Excerpts from the staff report and minutes of the October 24, 2022 Culver City Council meeting, in which the By-Name-List was selected as the eligibility and prioritization method for city homeless programs, without requiring one year of Culver City residency.

Will Culver City continue enforcement even as it runs out of shelter?

As Culver City’s programs fill up and hundreds remain unhoused in our city, the conservative Supreme Court’s ruling paves the way for continued seizing of tents without offering any shelter, let alone permanent housing.

Study after study shows that providing sufficient permanent housing is what actually reduces homelessness. Temporary shelter like Wellness Village has its place, but if we aren’t investing in new permanent supportive housing units, then we aren’t going to make a dent in the problem.
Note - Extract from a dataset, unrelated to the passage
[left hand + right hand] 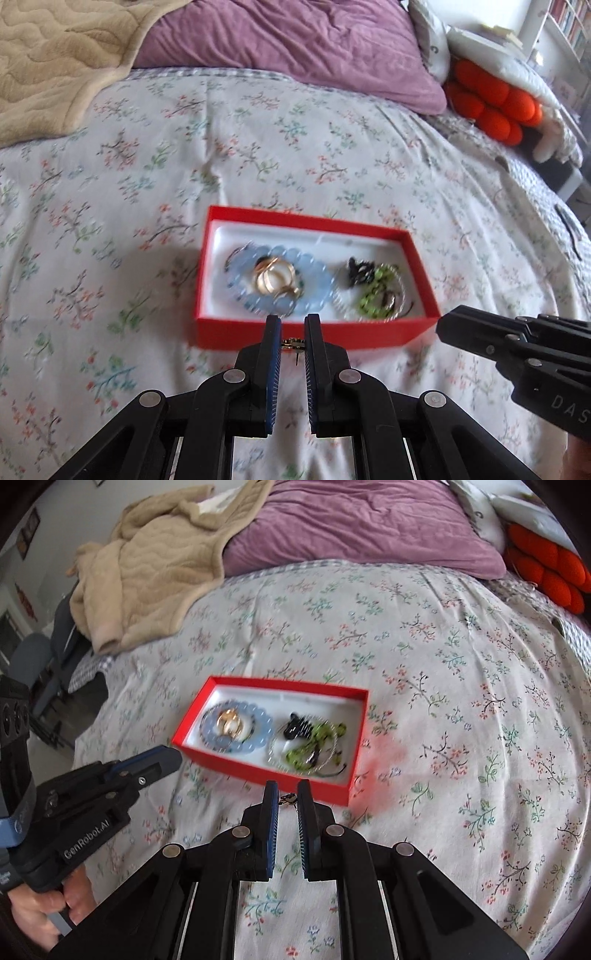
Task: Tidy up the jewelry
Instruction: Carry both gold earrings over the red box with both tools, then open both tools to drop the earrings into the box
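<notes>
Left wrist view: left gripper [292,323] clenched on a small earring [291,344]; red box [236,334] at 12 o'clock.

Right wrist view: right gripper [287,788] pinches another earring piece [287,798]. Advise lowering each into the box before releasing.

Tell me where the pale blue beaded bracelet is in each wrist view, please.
Left wrist view: pale blue beaded bracelet lies in the left half of the red cardboard box, just above centre.
Right wrist view: it lies in the box's left half, left of centre.
Shared landmark: purple pillow.
</notes>
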Available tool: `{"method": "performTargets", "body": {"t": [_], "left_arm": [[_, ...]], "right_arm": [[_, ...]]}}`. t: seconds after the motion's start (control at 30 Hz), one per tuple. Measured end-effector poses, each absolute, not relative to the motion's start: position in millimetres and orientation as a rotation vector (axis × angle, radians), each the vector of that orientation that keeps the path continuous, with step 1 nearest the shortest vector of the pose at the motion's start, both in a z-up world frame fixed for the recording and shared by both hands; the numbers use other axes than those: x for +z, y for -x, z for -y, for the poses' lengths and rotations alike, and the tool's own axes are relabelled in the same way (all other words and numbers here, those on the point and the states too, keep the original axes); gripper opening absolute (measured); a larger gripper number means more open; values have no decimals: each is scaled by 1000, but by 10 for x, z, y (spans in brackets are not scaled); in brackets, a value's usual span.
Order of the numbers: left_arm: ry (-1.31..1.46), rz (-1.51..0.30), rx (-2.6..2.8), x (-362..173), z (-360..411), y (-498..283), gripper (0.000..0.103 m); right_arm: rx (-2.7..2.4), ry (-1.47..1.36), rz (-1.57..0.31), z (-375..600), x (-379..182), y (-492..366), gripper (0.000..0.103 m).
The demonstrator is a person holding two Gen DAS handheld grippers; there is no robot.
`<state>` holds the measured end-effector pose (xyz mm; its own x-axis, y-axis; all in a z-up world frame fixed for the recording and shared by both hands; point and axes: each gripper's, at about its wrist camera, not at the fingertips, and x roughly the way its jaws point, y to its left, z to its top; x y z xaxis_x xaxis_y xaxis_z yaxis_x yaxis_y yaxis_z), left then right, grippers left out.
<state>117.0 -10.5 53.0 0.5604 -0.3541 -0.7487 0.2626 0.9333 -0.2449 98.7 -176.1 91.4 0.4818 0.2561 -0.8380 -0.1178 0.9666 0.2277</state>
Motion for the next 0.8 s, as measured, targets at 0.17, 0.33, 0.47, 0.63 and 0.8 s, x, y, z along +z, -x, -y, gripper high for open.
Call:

And enforcement actions like those legalized by today’s ruling have been shown in studies to only cause harm to unhoused folks without reducing the number of people living on the street. In Culver City, we may have fewer tents these days, but we also have many more people who are simply living on the sidewalk without any kind of tent or makeshift shelter.

Any one of us, facing rising rents, a lack of family support, and an eroded safety net, could end up living on the street. There, we’d face life-threatening heat or cold (even in LA) and the ever-present risk of assault.

And now, the cities we live in are allowed to take away even minimal privacy and protection from the elements without providing another place to go.